About this exercise: Tally the lines in the data below in which the word "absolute" occurs, then give only the total.

Dataset section:
++++++++++

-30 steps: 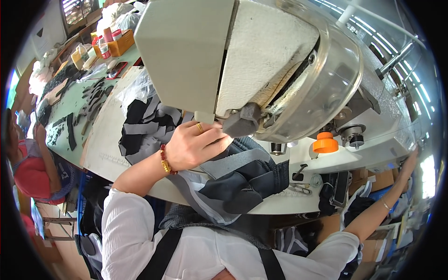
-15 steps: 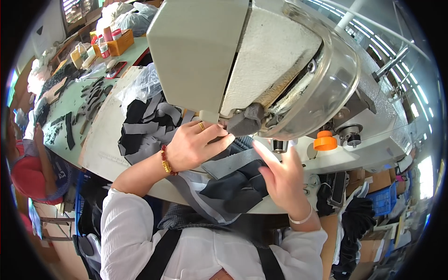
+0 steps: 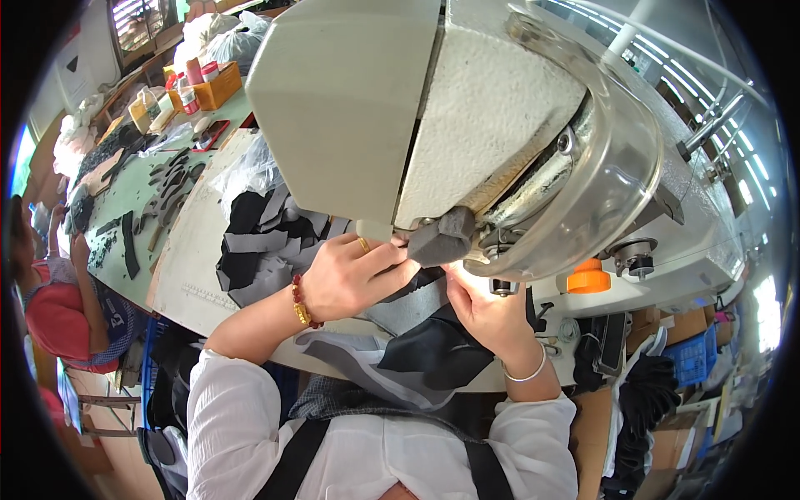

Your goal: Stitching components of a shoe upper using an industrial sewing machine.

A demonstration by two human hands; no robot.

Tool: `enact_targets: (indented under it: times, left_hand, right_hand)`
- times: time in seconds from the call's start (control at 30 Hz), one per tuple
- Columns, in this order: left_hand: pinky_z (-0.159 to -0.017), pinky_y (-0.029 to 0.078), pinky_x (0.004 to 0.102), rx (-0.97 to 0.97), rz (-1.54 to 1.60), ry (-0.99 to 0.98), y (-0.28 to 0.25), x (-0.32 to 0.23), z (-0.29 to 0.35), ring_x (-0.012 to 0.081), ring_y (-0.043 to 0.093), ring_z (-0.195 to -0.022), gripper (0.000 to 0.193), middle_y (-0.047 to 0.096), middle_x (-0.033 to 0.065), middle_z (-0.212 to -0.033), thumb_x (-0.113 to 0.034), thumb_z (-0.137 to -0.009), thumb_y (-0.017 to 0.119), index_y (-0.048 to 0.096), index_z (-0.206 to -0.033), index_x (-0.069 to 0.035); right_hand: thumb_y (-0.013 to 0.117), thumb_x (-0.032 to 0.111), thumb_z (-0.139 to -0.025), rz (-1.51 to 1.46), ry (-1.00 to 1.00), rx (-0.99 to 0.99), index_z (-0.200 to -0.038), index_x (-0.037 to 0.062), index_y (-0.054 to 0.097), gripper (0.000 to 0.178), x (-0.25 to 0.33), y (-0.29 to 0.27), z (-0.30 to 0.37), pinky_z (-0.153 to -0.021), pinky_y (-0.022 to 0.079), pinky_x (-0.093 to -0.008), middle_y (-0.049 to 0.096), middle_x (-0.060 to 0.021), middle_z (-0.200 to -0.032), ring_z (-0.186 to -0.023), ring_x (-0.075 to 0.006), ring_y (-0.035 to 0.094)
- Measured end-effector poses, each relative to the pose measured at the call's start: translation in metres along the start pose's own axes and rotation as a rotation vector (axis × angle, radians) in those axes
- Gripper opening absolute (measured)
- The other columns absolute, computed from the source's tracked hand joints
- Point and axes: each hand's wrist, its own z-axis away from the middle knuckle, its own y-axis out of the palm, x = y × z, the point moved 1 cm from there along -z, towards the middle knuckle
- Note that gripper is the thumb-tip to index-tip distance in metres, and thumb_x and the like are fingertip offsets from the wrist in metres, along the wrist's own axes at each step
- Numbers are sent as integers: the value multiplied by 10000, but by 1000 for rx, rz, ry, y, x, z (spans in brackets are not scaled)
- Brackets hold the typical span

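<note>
Both my hands work under the head of a sewing machine [image 3: 500, 92]. My left hand [image 3: 350, 275], with a ring and a red-and-gold bracelet, pinches the edge of a dark fabric piece [image 3: 418, 283] left of the needle area. A grey foam-like block [image 3: 442, 237] on the machine hides the needle and some fingertips. My right hand [image 3: 487, 312] is closed on the fabric's right side, its fingertips partly behind the machine's clear guard [image 3: 617, 175]. Grey and black fabric panels [image 3: 433, 354] hang from there over the table's front edge toward my lap.
Cut grey and black pieces [image 3: 258, 250] are heaped left of the machine. An orange knob [image 3: 588, 277] sits at its right. On a green table [image 3: 117, 192] farther left lie dark strips and an orange box [image 3: 218, 87]. A co-worker in a red garment [image 3: 58, 312] sits there.
My right hand has moved left and its spread fingers have closed in on the fabric by the needle area. My left hand stays nearly in place. The hanging panels have shifted right.
</note>
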Motion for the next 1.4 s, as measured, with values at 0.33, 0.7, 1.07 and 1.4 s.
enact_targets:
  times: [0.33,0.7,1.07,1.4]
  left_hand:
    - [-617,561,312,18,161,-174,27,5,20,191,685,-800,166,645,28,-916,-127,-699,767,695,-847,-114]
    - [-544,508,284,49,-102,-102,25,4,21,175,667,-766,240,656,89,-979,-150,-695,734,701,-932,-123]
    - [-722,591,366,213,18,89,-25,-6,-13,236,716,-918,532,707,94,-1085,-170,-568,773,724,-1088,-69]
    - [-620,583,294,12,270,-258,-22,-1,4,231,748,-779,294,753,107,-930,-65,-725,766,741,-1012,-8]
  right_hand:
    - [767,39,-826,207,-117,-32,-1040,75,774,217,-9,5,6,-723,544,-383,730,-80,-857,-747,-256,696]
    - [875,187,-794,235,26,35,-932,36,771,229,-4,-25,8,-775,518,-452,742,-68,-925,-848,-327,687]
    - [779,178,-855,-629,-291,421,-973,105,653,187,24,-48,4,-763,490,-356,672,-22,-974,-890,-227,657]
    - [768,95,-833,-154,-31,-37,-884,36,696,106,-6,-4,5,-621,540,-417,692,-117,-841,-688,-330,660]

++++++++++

Exercise response: 2